How Dutch investors are driving Tanzania’s horticultural boom

How Dutch investors are driving Tanzania’s horticultural boom

Arusha. Dutch investors have invested a total of €8.4 million (Sh28.3 billion) in the production of high-quality vegetable seed exports in Tanzania.

The investment enables Tanzania to earn revenues through seed exports.

The executive director for the Tanzania Seeds Trade Association (Tasta), Mr Baldwin Shuma, said here at the weekend that the investment has also generated 3,000 jobs, primarily benefiting women and young girls on production lines and in sorting units.

Mr Shuma was addressing the National Budget Analysis and Regulatory Seminar to update Dutch investors on tax issues and regulatory changes organised by the Tanzania Horticulture and Potato Seed Platform (THPSP), the Tanzania Horticultural Association (Taha), and Tasta in Arusha.

The Dutch footprint in Tanzania’s horticulture goes further, with 80 companies entrenched in the northern and southern highlands, churning out horticultural products for global markets.

These firms have collectively spawned around 24,000 local jobs, predominantly for women and youth, fortifying community livelihoods and igniting economic growth.

“This Dutch-Tanzanian partnership is more than just business; it’s a catalyst for economic transformation, positioning the Netherlands as a pivotal investor in Tanzania’s horticultural success story,” said Mr Shuma.

For him, Tanzania could become a beacon for investment and business sustainability by implementing easy and fair tax regimes.

“By creating a conducive environment for existing investors, they will become our global ambassadors in our painstaking efforts to attract more investment,” noted Mr Shuma.

Dutch investors in Tanzania’s horticultural industry have showcased exemplary commitment through intensive capital investments and the deployment of cutting-edge technology.

They are instrumental in skill transfer and innovation, thereby increasing efficiency among local farmers.

The introduction of improved seeds has notably enhanced agricultural yield, benefiting local economies and reinforcing the viability of Tanzania as a fertile ground for investment.

Indeed, Dutch investors are playing a critical role by not only enhancing productivity but also uplifting the socio-economic conditions of the local population.

“Their success in Tanzania demonstrates the importance of creating robust, fair, and transparent tax regimes.
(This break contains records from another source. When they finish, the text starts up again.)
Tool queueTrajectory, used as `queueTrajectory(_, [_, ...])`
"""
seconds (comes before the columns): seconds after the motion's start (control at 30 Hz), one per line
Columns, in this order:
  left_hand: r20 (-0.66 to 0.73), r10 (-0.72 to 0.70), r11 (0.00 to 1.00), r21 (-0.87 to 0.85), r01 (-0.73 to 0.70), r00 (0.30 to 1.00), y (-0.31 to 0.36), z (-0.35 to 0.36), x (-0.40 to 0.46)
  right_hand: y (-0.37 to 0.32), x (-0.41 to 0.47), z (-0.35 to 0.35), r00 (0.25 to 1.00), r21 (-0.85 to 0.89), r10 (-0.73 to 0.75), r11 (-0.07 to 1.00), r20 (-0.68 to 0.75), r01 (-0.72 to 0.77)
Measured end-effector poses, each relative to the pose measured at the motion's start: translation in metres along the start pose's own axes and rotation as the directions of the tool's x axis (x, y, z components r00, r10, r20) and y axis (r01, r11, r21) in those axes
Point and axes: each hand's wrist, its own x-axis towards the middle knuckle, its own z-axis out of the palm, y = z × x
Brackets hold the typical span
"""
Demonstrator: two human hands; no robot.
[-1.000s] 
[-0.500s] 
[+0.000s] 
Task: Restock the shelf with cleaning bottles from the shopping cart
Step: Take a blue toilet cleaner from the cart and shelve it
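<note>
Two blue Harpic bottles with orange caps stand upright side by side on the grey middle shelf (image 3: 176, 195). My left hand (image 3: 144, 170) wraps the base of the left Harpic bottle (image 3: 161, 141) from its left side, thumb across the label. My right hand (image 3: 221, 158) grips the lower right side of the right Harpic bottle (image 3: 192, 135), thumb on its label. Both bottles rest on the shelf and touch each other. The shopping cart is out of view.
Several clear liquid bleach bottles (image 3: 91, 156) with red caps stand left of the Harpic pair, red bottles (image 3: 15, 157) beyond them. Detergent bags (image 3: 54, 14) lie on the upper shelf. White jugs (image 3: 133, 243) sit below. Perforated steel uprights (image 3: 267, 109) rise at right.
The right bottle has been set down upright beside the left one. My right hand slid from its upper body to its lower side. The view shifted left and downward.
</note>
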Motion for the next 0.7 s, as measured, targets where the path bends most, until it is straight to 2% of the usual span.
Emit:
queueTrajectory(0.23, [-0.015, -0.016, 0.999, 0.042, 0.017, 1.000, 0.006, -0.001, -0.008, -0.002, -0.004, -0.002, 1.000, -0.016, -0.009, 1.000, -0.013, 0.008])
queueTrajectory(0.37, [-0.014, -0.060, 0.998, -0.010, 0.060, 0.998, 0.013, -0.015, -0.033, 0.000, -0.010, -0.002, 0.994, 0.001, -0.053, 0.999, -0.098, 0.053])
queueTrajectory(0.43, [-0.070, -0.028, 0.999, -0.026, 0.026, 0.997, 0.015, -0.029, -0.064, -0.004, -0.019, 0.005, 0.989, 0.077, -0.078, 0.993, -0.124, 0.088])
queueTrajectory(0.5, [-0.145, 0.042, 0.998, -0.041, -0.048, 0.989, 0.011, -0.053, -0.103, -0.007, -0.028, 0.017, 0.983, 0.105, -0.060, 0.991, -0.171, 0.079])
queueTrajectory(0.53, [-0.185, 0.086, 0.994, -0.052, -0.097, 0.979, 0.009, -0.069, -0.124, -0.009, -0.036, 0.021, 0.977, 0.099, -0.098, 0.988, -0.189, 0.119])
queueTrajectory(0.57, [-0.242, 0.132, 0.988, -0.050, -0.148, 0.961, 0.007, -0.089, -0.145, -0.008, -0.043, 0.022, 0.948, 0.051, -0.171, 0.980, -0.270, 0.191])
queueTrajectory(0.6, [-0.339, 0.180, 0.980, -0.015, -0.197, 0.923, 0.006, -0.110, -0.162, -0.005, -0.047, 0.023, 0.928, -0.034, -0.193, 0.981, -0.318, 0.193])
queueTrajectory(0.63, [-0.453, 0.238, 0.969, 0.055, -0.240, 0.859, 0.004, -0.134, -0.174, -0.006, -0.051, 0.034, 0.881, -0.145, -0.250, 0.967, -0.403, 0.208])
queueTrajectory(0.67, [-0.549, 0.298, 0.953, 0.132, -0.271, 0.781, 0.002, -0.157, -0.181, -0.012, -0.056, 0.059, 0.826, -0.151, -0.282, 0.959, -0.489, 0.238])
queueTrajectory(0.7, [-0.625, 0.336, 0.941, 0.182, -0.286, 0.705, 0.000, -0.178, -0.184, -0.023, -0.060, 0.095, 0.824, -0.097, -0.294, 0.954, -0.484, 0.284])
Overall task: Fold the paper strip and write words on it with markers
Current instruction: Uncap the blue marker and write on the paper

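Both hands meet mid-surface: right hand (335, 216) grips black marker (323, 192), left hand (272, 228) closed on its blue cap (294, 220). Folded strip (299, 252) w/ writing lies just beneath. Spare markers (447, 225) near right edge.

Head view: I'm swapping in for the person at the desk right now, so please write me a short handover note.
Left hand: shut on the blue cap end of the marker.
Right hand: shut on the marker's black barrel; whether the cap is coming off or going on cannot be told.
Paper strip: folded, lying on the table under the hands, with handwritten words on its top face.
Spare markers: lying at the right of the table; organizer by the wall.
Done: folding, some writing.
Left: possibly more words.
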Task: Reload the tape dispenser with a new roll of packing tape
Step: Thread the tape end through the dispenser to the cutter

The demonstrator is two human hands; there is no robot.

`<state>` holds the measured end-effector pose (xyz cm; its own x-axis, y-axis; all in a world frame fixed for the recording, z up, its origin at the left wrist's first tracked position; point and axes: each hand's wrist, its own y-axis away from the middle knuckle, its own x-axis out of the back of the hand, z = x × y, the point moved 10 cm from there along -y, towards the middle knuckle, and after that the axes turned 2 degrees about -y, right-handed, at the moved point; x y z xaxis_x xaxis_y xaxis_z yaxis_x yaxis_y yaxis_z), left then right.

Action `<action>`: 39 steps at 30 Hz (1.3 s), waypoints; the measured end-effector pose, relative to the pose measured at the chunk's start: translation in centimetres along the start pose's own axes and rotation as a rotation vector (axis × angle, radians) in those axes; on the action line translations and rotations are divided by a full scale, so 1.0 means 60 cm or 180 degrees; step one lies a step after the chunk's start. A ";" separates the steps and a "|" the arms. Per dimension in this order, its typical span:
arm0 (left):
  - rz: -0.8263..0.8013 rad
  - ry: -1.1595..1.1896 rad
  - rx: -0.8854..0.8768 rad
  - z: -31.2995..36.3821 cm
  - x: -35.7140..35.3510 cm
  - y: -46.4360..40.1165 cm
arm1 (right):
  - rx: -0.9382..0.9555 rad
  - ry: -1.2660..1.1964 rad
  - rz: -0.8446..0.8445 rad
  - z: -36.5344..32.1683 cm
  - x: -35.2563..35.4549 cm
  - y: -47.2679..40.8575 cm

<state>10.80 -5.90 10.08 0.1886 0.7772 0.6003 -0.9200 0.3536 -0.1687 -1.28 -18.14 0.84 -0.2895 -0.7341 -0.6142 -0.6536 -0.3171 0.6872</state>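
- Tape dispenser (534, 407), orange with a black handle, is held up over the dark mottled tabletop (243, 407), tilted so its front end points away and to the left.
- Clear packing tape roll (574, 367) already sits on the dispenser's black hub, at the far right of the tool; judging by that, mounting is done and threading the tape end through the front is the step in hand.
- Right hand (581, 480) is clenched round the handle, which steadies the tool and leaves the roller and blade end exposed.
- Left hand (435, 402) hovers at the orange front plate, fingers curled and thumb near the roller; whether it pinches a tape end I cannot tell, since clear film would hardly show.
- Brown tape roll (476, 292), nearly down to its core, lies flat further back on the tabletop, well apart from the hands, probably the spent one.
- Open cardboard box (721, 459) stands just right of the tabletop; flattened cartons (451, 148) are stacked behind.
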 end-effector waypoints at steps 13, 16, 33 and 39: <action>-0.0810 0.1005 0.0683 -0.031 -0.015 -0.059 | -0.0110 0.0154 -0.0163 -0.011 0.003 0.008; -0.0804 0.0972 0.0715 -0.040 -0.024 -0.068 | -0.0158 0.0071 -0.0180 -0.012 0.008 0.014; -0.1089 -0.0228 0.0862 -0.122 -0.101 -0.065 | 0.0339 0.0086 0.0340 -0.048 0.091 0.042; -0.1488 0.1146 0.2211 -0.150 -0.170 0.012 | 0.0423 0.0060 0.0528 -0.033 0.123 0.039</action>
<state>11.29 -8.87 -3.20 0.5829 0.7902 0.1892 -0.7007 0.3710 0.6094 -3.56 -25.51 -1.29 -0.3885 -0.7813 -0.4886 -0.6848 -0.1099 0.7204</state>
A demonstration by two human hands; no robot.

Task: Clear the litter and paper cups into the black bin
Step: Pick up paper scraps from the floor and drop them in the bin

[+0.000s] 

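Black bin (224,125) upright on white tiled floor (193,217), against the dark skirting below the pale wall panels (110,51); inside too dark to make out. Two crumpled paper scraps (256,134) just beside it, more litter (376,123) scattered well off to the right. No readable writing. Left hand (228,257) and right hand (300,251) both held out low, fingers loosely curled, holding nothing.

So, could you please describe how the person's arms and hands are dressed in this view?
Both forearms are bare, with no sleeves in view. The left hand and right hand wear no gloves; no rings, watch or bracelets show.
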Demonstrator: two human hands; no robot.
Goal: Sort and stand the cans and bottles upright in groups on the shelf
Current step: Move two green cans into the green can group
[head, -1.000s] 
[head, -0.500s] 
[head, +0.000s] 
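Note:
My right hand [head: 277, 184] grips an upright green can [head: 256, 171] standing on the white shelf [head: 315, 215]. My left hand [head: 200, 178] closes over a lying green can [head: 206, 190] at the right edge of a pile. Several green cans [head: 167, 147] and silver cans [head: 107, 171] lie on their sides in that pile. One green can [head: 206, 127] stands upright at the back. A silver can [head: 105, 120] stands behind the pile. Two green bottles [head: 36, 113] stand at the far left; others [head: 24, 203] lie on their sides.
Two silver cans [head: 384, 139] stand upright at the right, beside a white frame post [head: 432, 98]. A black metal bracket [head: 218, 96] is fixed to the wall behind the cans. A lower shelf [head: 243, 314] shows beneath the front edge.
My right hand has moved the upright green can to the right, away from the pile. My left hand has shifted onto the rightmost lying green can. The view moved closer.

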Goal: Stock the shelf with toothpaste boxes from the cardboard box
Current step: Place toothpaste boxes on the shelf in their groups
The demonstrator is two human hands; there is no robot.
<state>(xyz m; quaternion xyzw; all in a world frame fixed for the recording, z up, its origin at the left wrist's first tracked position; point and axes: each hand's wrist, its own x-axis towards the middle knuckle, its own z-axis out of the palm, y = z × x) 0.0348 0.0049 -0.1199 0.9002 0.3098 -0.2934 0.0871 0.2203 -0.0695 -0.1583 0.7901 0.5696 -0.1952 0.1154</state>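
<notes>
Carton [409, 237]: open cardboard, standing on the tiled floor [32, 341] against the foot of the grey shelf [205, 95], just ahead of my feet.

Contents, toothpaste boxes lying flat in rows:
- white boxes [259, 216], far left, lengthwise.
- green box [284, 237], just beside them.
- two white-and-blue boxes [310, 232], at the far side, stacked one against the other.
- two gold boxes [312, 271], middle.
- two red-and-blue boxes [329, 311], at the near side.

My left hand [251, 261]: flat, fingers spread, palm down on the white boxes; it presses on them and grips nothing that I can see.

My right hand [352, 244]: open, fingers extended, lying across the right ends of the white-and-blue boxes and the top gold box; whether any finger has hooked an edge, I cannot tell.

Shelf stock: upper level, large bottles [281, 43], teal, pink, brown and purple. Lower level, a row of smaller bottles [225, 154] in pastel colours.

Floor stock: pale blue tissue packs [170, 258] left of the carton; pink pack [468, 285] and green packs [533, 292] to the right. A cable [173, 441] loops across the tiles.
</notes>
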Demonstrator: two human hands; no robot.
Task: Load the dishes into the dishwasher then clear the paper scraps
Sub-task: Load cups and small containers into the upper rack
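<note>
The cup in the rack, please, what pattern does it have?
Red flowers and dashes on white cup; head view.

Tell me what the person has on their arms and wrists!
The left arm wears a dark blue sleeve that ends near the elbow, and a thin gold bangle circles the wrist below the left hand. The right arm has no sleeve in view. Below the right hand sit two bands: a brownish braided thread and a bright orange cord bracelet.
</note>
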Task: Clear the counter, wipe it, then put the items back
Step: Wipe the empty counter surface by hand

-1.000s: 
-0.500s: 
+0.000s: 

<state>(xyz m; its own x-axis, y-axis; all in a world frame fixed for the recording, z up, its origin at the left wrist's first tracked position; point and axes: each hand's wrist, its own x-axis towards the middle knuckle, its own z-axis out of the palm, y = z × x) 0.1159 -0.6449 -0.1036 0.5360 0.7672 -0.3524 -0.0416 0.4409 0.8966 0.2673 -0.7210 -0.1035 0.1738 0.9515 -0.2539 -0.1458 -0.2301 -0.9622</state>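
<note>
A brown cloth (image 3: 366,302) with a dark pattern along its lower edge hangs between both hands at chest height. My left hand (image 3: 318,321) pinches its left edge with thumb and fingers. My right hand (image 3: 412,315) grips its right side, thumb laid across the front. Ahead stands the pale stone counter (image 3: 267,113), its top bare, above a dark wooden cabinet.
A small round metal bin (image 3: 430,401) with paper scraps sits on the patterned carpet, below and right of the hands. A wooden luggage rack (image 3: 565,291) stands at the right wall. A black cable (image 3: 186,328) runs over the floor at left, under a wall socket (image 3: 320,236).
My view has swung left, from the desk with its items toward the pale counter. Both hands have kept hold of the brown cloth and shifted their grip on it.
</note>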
By doing so, Tanzania can attract more such investors, ensuring sustainable growth and development in various strategic sectors,” Mr Shuma explained.

Tanzania’s journey towards creating a robust investment environment is well supported by the commitment of existing investors like the Dutch.

“Enhancing tax structures to be more investor-friendly will undoubtedly complement governmental efforts to attract more stakeholders, thereby solidifying Tanzania’s position as a premier destination for global investment,” he explained.

Speaking at the same round table discussion, the Agricultural Counsellor for Kenya and Tanzania from the Kingdom of the Netherlands, Mr Bart Pauwels, shed light on some of the key challenges and opportunities that foreign companies encounter while operating abroad.

“Foreign companies often face challenges that differ significantly from those they encounter in their home countries,” Mr Pauwels stated.

“Every country has its own specific rules and regulations, and navigating these can be quite daunting.”

To address these challenges, he highlighted the Dutch government’s commitment to making business operations as smooth as possible.

“Informing companies on relevant policies and connecting them with key stakeholders are among our top priorities,” Mr Pauwels noted.

“This facilitates ease of doing business and promotes mutual growth.”

This perspective underscores the significance of collaboration between governments and institutions to support foreign companies.

By maintaining strong working relationships, regulatory bodies and investors can ensure sustained growth and innovation within the industry.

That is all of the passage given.